All lines below must be repeated exactly, with the pictures omitted.
────
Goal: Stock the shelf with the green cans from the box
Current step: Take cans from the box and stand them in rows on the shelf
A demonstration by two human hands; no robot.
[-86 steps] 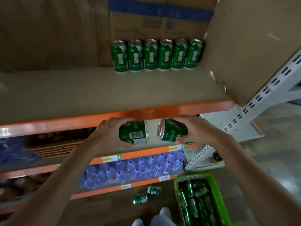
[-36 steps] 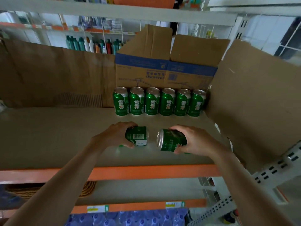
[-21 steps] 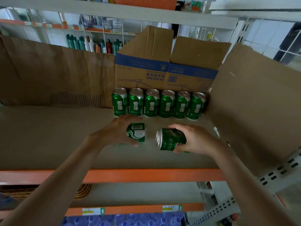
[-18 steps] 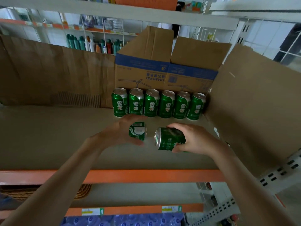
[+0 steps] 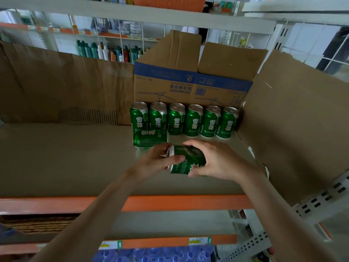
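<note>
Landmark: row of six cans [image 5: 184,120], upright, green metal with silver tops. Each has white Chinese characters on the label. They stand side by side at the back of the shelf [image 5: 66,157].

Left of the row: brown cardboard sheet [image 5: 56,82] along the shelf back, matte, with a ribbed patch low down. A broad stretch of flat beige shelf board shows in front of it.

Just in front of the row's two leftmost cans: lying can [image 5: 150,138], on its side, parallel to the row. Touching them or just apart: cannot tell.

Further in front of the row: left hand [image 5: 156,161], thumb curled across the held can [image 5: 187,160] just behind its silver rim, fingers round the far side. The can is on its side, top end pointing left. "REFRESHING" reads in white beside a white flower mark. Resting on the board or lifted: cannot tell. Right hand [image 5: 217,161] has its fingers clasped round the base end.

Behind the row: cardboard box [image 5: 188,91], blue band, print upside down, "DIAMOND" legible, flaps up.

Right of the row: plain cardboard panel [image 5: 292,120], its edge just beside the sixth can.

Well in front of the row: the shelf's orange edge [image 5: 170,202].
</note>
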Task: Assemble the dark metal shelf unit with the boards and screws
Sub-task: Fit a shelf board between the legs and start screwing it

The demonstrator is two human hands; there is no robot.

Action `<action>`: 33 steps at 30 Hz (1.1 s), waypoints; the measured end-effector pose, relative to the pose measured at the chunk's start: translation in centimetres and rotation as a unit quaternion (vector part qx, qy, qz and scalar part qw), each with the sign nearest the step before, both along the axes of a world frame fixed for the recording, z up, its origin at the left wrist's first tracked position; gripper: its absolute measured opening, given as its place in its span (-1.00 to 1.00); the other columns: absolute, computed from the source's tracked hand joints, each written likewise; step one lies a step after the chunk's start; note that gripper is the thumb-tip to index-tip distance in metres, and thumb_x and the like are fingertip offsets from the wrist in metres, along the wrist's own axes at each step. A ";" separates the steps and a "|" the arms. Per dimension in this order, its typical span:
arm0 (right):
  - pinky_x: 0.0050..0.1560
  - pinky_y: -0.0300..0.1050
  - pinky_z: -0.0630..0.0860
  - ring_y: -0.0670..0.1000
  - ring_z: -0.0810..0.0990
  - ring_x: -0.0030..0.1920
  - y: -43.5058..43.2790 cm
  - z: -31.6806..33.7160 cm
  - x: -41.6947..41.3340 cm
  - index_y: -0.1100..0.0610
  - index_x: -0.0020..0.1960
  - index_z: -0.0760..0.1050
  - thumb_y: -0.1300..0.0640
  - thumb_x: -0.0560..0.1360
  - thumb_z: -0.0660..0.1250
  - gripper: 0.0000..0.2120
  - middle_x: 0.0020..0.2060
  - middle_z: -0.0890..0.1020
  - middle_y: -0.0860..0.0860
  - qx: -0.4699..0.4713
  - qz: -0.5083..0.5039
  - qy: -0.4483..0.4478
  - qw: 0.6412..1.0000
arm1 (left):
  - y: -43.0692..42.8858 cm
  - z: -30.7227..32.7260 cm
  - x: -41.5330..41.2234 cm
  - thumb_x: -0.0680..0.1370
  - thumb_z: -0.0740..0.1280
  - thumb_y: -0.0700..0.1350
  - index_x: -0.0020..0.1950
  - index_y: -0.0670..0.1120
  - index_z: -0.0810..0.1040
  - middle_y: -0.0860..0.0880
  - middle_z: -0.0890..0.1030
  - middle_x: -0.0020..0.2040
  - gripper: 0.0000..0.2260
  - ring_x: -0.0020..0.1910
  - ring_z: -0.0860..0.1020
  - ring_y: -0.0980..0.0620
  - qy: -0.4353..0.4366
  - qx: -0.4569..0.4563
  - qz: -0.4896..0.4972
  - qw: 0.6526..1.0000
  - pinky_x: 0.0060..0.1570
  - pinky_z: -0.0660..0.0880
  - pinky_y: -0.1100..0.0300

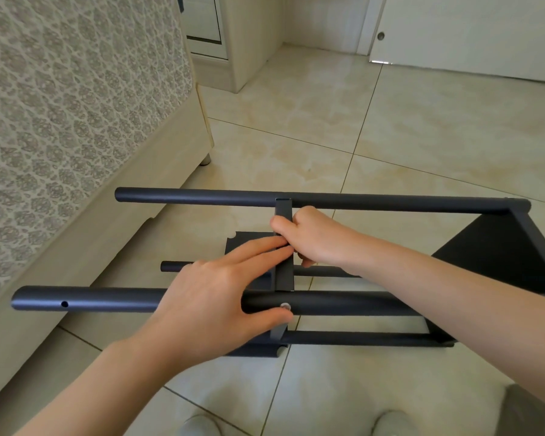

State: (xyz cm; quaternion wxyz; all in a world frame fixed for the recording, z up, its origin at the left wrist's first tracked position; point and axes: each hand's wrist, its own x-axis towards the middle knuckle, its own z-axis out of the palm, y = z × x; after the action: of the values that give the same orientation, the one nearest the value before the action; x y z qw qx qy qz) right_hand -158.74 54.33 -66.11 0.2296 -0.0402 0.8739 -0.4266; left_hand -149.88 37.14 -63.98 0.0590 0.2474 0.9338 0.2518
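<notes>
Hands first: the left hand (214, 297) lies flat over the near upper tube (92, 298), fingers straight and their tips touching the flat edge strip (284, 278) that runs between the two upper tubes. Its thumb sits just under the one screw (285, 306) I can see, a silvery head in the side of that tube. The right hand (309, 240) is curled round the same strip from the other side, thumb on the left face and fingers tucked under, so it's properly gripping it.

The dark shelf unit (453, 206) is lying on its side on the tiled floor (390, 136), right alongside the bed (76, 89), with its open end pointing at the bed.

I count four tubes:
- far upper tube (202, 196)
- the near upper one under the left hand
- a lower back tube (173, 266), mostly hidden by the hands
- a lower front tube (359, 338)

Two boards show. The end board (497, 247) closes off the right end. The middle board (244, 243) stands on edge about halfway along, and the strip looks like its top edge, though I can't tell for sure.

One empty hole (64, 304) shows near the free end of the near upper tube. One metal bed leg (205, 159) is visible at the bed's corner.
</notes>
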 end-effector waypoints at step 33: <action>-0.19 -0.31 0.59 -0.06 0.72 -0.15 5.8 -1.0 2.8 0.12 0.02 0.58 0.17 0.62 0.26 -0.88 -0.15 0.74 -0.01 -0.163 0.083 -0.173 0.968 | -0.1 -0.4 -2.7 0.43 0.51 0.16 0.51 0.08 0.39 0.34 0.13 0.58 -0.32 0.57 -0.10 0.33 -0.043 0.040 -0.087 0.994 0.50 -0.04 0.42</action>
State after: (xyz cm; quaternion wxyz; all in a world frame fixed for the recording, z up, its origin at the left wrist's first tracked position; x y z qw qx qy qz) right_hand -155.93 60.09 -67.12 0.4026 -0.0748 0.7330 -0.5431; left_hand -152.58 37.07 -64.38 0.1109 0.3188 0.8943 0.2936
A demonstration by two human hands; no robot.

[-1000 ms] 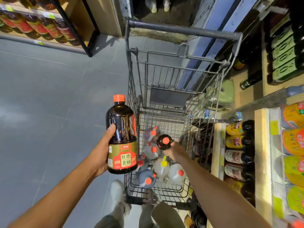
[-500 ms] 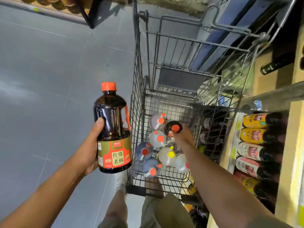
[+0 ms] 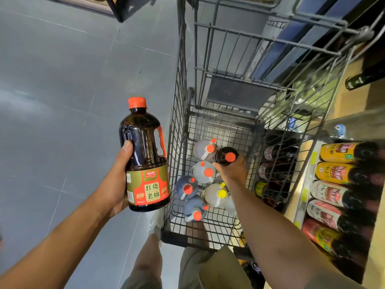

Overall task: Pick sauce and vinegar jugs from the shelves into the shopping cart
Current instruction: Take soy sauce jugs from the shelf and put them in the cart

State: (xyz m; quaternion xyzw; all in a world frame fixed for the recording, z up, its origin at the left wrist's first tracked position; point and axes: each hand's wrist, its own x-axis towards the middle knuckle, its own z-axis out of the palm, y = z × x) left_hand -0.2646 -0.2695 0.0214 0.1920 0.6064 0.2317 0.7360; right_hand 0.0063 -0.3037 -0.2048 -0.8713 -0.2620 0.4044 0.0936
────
* Result for this task:
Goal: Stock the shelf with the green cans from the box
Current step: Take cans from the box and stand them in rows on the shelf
A demonstration by two human hands; no robot.
[-86 steps] 
[-36 steps] 
[-21 steps] 
[-18 steps] 
[+0 steps] 
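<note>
Landmark: row of six cans [image 5: 184,120], upright, green metal with silver tops. Each has white Chinese characters on the label. They stand side by side at the back of the shelf [image 5: 66,157].

Left of the row: brown cardboard sheet [image 5: 56,82] along the shelf back, matte, with a ribbed patch low down. A broad stretch of flat beige shelf board shows in front of it.

Just in front of the row's two leftmost cans: lying can [image 5: 150,138], on its side, parallel to the row. Touching them or just apart: cannot tell.

Further in front of the row: left hand [image 5: 156,161], thumb curled across the held can [image 5: 187,160] just behind its silver rim, fingers round the far side. The can is on its side, top end pointing left. "REFRESHING" reads in white beside a white flower mark. Resting on the board or lifted: cannot tell. Right hand [image 5: 217,161] has its fingers clasped round the base end.

Behind the row: cardboard box [image 5: 188,91], blue band, print upside down, "DIAMOND" legible, flaps up.

Right of the row: plain cardboard panel [image 5: 292,120], its edge just beside the sixth can.

Well in front of the row: the shelf's orange edge [image 5: 170,202].
</note>
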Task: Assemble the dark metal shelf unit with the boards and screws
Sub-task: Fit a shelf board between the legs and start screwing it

The demonstrator is two human hands; there is no robot.

Action `<action>`: 33 steps at 30 Hz (1.1 s), waypoints; the measured end-effector pose, relative to the pose measured at the chunk's start: translation in centimetres and rotation as a unit quaternion (vector part qx, qy, qz and scalar part qw), each with the sign nearest the step before, both along the axes of a world frame fixed for the recording, z up, its origin at the left wrist's first tracked position; gripper: its absolute measured opening, given as its place in its span (-1.00 to 1.00); the other columns: absolute, computed from the source's tracked hand joints, each written likewise; step one lies a step after the chunk's start; note that gripper is the thumb-tip to index-tip distance in metres, and thumb_x and the like are fingertip offsets from the wrist in metres, along the wrist's own axes at each step. A ";" separates the steps and a "|" the arms. Per dimension in this order, its typical span:
arm0 (right):
  - pinky_x: 0.0050..0.1560
  - pinky_y: -0.0300..0.1050
  - pinky_z: -0.0630..0.0860
  - ring_y: -0.0670..0.1000
  - ring_z: -0.0810..0.0990
  - ring_x: -0.0030..0.1920
  - y: -43.5058..43.2790 cm
  - z: -31.6806..33.7160 cm
  - x: -41.6947..41.3340 cm
  - index_y: -0.1100..0.0610
  - index_x: -0.0020..0.1960
  - index_z: -0.0760..0.1050
  - thumb_y: -0.1300..0.0640
  - thumb_x: -0.0560..0.1360
  - thumb_z: -0.0660..0.1250
  - gripper: 0.0000..0.2120
  - middle_x: 0.0020..0.2060
  - middle_z: -0.0890..0.1020
  - middle_y: -0.0860..0.0860
  - qx: -0.4699..0.4713
  - qz: -0.5083..0.5039
  - qy: -0.4483..0.4478
  - qw: 0.6412..1.0000
arm1 (left):
  - y: -43.0692..42.8858 cm
  - z: -30.7227..32.7260 cm
  - x: -41.5330..41.2234 cm
  - thumb_x: -0.0680..0.1370
  - thumb_z: -0.0740..0.1280
  - thumb_y: -0.0700..0.1350
  - index_x: -0.0020..0.1950
  - index_y: -0.0670..0.1120
  - index_z: -0.0810..0.1040
  - middle_y: -0.0860..0.0880
  - middle_z: -0.0890..0.1030
  - middle_x: -0.0020..0.2040
  - gripper: 0.0000..0.2260
  - ring_x: -0.0020..0.1910
  - ring_z: -0.0860..0.1020
  - ring_y: -0.0980..0.0620
  - qy: -0.4353..0.4366
  - qx: -0.4569..0.4563
  - qz: -0.4896..0.4972
  - qw: 0.6526..1.0000
  - pinky_x: 0.0060..0.1570
  - pinky_z: -0.0660..0.0880
  - pinky_y: -0.1100..0.0300


State: (xyz cm; quaternion wxyz; all in a world frame fixed for the recording, z up, its origin at the left wrist's first tracked position; point and axes: each hand's wrist, its own x-axis towards the middle knuckle, its own z-axis out of the palm, y = z × x; after the action: of the values that give the same orientation, the one nearest the value before the action; x y z qw qx qy qz) right_hand -158.74 54.33 -66.11 0.2296 -0.0402 0.8739 -0.4266; left_hand -149.88 37.14 -63.98 0.0590 0.2474 0.9338 0.2518
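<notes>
Hands first: the left hand (214, 297) lies flat over the near upper tube (92, 298), fingers straight and their tips touching the flat edge strip (284, 278) that runs between the two upper tubes. Its thumb sits just under the one screw (285, 306) I can see, a silvery head in the side of that tube. The right hand (309, 240) is curled round the same strip from the other side, thumb on the left face and fingers tucked under, so it's properly gripping it.

The dark shelf unit (453, 206) is lying on its side on the tiled floor (390, 136), right alongside the bed (76, 89), with its open end pointing at the bed.

I count four tubes:
- far upper tube (202, 196)
- the near upper one under the left hand
- a lower back tube (173, 266), mostly hidden by the hands
- a lower front tube (359, 338)

Two boards show. The end board (497, 247) closes off the right end. The middle board (244, 243) stands on edge about halfway along, and the strip looks like its top edge, though I can't tell for sure.

One empty hole (64, 304) shows near the free end of the near upper tube. One metal bed leg (205, 159) is visible at the bed's corner.
</notes>
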 end-effector waypoints at step 33: <action>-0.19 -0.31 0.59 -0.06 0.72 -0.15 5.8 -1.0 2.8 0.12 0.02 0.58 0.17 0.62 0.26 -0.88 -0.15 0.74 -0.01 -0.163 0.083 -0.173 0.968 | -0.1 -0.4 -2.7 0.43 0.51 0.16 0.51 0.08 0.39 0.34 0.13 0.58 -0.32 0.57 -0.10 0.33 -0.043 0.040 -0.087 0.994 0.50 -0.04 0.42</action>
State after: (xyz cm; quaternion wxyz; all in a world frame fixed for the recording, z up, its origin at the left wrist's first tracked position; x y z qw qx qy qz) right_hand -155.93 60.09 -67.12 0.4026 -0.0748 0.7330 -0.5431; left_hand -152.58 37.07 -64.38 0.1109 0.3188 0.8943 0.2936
A demonstration by two human hands; no robot.

[-1000 ms] 
[-500 ms] 
[+0 ms] 

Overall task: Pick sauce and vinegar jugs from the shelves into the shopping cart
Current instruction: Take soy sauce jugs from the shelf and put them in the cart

State: (xyz m; quaternion xyzw; all in a world frame fixed for the recording, z up, its origin at the left wrist's first tracked position; point and axes: each hand's wrist, its own x-axis towards the middle knuckle, its own z-axis out of the palm, y = z × x) left_hand -0.2646 -0.2695 0.0214 0.1920 0.6064 0.2317 0.7360; right_hand 0.0063 -0.3037 -0.2048 -0.8713 -0.2620 0.4044 0.0936

Nothing remains to add to the output.